◆ **Work to be completed**: Pick out each line below containing "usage".
[[ Raw data, beginning ]]
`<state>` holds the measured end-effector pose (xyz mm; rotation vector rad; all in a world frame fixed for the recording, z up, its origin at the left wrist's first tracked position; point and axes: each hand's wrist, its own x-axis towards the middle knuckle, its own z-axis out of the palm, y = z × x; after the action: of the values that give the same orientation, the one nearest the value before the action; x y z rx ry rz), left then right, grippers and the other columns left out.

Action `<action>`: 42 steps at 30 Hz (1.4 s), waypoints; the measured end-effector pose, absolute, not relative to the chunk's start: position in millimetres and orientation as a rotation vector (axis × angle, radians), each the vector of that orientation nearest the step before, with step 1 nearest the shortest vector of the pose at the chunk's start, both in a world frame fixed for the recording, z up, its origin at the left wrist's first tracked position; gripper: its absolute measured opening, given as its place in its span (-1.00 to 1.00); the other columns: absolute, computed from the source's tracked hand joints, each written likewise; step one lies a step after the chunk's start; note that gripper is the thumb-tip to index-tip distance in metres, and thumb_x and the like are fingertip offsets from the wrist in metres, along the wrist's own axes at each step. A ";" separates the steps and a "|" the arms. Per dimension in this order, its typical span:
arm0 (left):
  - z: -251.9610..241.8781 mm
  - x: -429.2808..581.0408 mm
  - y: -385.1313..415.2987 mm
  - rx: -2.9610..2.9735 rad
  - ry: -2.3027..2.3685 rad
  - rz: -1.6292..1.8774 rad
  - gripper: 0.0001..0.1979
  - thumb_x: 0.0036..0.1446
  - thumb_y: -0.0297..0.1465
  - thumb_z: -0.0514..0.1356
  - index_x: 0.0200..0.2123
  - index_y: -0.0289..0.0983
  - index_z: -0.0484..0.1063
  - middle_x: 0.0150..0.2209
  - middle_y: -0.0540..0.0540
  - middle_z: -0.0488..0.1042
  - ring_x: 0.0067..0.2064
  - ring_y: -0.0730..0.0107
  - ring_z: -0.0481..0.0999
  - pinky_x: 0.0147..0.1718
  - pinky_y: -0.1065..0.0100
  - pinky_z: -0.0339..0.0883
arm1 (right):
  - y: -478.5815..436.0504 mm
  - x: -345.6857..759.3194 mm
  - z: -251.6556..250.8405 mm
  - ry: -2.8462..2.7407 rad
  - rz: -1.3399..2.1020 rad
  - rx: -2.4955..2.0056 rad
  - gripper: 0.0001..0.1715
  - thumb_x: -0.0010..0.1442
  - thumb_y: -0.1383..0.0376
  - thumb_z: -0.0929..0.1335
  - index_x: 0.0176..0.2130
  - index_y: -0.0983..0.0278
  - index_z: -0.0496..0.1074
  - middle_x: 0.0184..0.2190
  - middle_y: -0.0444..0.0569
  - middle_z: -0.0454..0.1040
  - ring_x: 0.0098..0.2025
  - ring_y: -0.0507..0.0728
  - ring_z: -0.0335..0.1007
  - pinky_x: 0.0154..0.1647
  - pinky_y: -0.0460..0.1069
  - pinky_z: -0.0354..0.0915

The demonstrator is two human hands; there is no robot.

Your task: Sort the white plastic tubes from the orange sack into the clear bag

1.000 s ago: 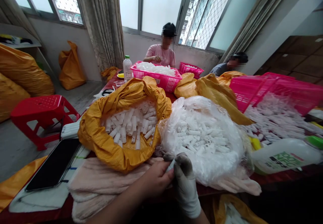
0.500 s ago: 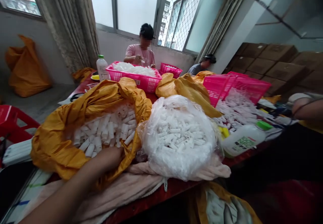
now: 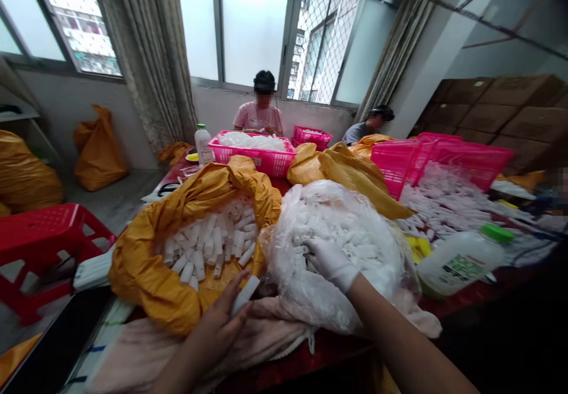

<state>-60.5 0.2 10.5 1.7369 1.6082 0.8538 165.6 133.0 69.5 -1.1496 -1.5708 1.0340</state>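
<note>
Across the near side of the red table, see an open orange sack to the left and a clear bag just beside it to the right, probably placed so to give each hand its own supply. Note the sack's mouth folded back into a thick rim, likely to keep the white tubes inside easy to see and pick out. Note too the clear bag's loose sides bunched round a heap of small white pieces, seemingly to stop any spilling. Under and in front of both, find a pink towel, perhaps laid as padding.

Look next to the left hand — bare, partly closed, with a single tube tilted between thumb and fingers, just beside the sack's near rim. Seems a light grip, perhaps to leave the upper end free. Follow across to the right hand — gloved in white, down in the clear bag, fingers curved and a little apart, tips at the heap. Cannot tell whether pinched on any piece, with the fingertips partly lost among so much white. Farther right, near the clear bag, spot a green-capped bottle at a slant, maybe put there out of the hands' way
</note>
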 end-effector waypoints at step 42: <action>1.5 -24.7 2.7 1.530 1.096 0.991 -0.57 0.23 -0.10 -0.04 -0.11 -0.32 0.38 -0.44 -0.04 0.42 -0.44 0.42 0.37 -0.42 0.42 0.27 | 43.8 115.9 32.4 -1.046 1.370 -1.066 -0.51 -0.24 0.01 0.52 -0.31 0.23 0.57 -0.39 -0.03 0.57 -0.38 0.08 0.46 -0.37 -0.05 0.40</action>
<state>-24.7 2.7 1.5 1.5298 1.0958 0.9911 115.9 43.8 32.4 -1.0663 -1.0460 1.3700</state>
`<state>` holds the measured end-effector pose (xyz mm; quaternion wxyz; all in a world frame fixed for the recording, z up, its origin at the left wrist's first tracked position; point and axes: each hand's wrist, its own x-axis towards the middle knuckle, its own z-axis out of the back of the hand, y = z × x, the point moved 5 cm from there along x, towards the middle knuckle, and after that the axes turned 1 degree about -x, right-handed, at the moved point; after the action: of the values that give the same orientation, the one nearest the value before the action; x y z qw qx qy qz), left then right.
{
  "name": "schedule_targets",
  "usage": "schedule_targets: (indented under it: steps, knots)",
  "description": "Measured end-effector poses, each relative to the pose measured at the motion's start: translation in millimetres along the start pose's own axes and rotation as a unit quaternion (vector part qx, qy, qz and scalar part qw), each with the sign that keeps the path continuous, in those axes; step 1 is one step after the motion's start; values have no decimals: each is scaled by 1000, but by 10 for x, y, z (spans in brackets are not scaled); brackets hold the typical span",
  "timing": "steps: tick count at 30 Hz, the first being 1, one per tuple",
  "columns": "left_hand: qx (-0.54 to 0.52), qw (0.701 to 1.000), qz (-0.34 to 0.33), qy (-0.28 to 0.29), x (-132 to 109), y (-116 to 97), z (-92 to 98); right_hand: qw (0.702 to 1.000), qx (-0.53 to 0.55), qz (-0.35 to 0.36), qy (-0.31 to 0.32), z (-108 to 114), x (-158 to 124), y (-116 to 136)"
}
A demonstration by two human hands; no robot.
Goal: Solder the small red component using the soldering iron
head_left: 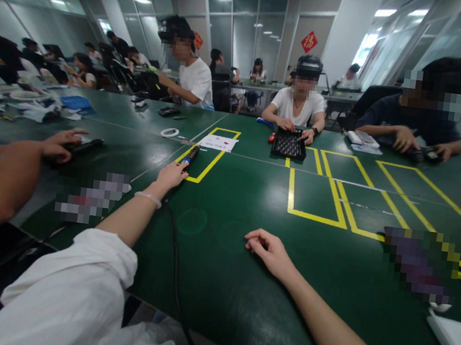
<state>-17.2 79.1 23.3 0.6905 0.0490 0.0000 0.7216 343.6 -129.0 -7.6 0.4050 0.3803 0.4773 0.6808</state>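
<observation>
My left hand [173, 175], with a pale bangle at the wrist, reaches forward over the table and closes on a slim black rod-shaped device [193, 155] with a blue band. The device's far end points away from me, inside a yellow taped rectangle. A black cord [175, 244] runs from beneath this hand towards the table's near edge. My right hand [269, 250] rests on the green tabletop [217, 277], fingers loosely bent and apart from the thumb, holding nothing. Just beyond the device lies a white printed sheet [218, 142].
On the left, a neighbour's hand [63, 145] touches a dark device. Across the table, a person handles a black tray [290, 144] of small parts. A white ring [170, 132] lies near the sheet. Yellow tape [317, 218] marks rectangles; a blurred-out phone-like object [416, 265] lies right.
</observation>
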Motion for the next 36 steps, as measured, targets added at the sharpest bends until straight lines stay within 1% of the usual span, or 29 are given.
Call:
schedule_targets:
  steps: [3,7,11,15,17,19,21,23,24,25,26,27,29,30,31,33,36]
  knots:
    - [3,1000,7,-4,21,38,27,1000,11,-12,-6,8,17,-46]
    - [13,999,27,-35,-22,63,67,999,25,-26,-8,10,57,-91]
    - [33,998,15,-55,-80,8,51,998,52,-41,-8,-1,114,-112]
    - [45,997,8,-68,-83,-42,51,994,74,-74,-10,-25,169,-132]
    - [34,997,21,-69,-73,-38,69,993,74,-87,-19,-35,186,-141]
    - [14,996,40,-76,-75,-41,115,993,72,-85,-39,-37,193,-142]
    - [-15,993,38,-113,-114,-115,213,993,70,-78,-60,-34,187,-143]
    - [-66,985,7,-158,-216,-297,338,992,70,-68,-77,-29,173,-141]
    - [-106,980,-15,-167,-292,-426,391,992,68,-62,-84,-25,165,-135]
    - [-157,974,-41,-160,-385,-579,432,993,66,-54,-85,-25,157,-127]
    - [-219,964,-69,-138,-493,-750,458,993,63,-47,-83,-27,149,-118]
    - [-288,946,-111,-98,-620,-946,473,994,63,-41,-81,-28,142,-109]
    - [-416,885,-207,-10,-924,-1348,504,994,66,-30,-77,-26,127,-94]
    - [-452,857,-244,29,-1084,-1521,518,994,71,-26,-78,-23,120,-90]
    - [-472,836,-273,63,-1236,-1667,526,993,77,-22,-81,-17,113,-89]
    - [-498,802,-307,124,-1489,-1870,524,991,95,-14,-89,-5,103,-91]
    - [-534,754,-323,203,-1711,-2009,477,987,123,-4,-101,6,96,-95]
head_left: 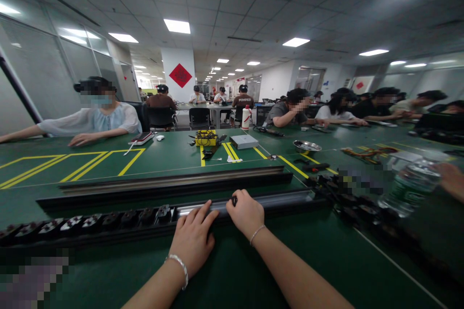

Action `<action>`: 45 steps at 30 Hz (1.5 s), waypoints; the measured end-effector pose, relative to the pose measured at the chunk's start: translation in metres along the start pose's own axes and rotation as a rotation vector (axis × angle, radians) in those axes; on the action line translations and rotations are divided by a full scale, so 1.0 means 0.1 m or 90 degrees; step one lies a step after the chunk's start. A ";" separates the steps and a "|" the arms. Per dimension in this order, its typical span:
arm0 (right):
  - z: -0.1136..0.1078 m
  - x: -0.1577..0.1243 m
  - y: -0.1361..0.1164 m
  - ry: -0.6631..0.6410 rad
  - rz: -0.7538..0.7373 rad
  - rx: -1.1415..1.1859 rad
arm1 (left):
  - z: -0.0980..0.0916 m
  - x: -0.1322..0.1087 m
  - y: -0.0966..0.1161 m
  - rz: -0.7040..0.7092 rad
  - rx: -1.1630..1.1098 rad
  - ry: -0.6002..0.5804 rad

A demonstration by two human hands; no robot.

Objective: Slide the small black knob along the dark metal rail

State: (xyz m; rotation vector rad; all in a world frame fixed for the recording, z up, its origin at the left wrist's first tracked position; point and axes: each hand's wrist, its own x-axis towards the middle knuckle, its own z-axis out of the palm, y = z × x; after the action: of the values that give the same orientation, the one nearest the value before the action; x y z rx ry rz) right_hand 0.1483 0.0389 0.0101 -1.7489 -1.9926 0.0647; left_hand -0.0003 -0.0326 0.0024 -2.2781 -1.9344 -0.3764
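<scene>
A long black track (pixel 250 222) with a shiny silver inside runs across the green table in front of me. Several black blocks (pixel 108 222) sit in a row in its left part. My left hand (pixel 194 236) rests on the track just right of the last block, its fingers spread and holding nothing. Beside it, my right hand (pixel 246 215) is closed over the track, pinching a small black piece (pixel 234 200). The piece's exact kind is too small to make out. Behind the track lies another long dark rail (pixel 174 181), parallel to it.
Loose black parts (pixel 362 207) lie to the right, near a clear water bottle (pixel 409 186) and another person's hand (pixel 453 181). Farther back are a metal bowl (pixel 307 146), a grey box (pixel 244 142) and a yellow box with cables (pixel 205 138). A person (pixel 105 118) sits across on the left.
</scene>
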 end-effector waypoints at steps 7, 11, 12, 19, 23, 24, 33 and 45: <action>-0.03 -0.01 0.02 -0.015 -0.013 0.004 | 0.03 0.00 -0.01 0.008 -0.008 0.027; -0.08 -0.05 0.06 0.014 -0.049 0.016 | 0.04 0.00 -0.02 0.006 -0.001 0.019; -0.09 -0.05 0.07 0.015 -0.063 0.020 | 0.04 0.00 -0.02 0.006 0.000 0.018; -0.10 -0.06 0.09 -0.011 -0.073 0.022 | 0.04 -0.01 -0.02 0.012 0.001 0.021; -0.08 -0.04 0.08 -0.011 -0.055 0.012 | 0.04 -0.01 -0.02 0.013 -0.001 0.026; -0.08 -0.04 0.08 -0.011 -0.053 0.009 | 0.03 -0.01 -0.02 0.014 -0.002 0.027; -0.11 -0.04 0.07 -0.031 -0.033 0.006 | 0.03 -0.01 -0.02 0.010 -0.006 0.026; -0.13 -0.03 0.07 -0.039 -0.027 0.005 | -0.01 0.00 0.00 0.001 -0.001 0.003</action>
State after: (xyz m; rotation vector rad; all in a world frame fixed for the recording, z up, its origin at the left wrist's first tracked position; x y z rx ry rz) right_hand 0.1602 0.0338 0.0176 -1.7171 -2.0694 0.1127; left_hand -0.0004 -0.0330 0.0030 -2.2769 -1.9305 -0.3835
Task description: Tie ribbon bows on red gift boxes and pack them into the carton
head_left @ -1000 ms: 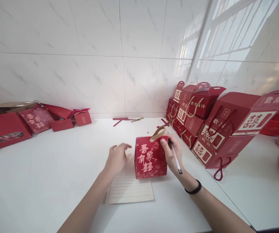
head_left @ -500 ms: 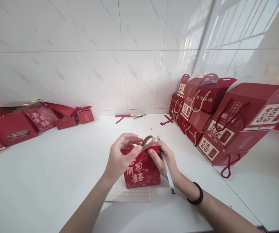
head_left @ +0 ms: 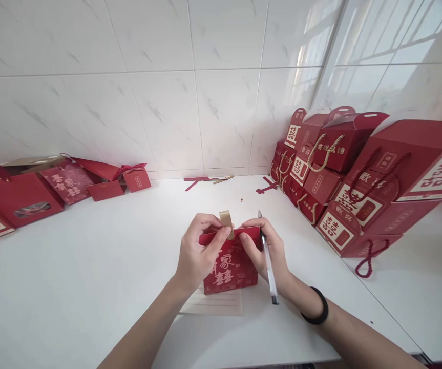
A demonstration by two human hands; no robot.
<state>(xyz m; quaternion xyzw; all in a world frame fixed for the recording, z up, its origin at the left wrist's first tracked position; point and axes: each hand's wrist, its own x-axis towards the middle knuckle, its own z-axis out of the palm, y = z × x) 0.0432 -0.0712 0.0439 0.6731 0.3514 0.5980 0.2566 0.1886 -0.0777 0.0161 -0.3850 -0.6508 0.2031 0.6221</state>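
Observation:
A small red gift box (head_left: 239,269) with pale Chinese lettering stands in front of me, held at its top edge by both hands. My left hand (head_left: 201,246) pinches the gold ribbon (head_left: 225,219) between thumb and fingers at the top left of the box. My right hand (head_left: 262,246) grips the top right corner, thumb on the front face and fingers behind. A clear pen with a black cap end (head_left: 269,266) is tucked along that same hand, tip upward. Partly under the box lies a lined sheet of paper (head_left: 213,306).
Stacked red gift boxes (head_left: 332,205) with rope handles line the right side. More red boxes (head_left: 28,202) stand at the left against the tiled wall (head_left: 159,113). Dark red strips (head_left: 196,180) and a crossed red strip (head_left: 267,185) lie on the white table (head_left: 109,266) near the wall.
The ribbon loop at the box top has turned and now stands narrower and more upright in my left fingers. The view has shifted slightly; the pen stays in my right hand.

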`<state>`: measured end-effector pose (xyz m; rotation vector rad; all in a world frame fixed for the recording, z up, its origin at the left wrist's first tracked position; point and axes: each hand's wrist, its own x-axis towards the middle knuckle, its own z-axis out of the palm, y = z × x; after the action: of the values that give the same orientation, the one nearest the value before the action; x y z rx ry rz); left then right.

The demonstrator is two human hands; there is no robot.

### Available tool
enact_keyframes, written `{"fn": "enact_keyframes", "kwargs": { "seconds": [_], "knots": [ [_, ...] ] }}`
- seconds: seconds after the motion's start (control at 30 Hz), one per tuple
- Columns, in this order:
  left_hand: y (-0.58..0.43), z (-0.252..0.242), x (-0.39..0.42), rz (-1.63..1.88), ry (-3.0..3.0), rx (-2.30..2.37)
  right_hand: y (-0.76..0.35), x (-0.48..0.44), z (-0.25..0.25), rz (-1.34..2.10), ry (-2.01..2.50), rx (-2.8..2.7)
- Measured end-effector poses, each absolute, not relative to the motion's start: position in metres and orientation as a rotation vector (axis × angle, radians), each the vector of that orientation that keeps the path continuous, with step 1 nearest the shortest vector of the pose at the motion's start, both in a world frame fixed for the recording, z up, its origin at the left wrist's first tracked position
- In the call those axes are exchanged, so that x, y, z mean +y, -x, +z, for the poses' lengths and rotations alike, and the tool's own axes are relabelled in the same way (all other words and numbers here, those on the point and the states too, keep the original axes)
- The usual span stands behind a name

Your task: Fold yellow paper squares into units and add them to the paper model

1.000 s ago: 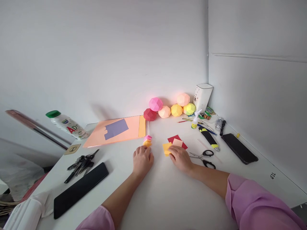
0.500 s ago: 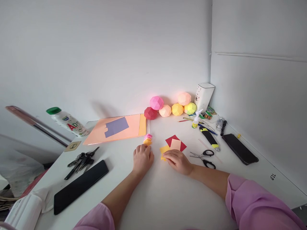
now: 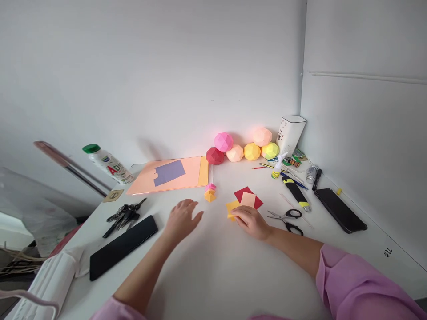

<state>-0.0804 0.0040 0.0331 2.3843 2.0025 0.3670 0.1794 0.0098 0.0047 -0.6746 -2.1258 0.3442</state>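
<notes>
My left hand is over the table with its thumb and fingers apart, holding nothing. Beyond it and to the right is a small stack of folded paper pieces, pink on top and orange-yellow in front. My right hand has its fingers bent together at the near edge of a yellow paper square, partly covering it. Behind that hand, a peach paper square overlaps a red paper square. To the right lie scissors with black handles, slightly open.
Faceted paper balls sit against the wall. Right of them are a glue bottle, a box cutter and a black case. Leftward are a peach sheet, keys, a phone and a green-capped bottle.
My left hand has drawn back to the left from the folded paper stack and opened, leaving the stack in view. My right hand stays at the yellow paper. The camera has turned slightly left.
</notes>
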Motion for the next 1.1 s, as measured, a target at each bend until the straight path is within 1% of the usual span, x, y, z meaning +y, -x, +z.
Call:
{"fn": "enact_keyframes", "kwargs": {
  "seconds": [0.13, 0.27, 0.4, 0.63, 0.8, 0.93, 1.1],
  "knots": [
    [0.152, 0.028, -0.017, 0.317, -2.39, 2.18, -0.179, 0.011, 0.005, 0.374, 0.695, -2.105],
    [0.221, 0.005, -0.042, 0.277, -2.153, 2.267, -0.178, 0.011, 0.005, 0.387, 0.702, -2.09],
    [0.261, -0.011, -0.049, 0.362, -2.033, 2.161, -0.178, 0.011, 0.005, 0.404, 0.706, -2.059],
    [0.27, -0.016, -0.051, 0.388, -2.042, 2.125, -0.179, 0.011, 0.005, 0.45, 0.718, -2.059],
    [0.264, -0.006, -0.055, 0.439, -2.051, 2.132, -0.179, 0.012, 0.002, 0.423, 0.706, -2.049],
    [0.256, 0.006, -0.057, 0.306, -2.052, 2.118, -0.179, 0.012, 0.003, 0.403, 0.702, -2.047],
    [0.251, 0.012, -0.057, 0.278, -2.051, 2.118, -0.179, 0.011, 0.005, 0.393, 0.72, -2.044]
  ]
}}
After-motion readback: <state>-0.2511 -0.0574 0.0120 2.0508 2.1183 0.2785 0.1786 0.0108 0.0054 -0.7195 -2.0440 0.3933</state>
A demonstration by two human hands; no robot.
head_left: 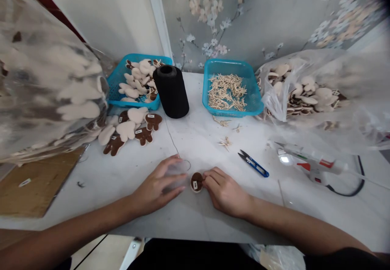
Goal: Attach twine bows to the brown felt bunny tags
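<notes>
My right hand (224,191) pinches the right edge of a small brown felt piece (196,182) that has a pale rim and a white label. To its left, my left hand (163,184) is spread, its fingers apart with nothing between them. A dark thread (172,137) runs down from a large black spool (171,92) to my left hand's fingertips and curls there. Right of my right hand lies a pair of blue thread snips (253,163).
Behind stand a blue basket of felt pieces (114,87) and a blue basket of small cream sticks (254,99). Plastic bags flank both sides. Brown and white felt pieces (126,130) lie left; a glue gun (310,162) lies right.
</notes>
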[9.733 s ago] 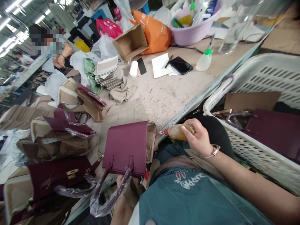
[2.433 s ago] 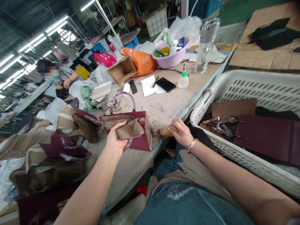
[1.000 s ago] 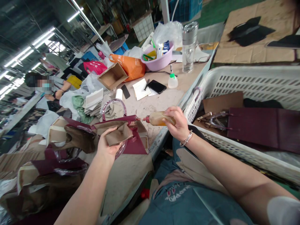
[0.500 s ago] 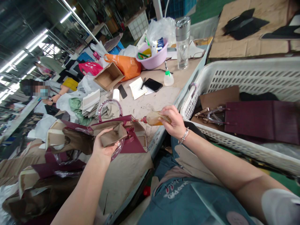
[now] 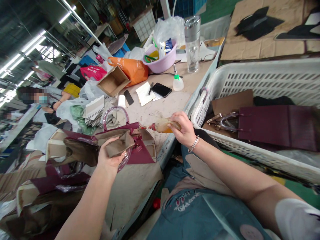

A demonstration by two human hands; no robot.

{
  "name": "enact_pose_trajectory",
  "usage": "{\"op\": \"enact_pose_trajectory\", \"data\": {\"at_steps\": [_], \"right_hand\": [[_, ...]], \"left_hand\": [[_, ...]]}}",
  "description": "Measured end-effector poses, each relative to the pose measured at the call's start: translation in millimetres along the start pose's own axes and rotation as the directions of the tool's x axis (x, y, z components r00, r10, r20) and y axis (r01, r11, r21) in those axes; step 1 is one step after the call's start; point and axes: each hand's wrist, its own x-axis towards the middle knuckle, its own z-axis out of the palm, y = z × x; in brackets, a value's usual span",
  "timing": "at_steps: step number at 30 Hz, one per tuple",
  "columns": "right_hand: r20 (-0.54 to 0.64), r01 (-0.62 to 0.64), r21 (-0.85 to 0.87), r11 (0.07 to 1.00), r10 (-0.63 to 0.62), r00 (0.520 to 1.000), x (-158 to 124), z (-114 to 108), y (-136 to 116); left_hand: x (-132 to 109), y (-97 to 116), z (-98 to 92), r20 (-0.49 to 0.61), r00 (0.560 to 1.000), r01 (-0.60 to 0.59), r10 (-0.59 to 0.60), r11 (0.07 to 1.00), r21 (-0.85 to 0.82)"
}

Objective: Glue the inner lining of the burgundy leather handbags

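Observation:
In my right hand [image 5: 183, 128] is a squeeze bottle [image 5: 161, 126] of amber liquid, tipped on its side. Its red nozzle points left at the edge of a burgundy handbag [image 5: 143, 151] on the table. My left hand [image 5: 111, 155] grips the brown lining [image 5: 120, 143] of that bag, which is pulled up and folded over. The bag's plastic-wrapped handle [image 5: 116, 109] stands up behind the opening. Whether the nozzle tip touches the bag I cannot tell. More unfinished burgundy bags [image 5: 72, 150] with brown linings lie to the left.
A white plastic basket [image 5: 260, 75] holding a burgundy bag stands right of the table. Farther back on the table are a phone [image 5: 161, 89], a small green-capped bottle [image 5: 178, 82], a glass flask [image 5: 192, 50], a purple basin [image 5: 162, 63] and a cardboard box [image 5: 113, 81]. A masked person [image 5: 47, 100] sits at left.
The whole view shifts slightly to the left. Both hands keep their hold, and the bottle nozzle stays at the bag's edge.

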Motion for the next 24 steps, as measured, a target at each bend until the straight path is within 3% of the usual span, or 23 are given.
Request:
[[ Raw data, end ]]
◆ **Answer**:
  "usage": "schedule_targets: (indented under it: steps, knots)",
  "usage": "{\"op\": \"enact_pose_trajectory\", \"data\": {\"at_steps\": [_], \"right_hand\": [[_, ...]], \"left_hand\": [[_, ...]]}}",

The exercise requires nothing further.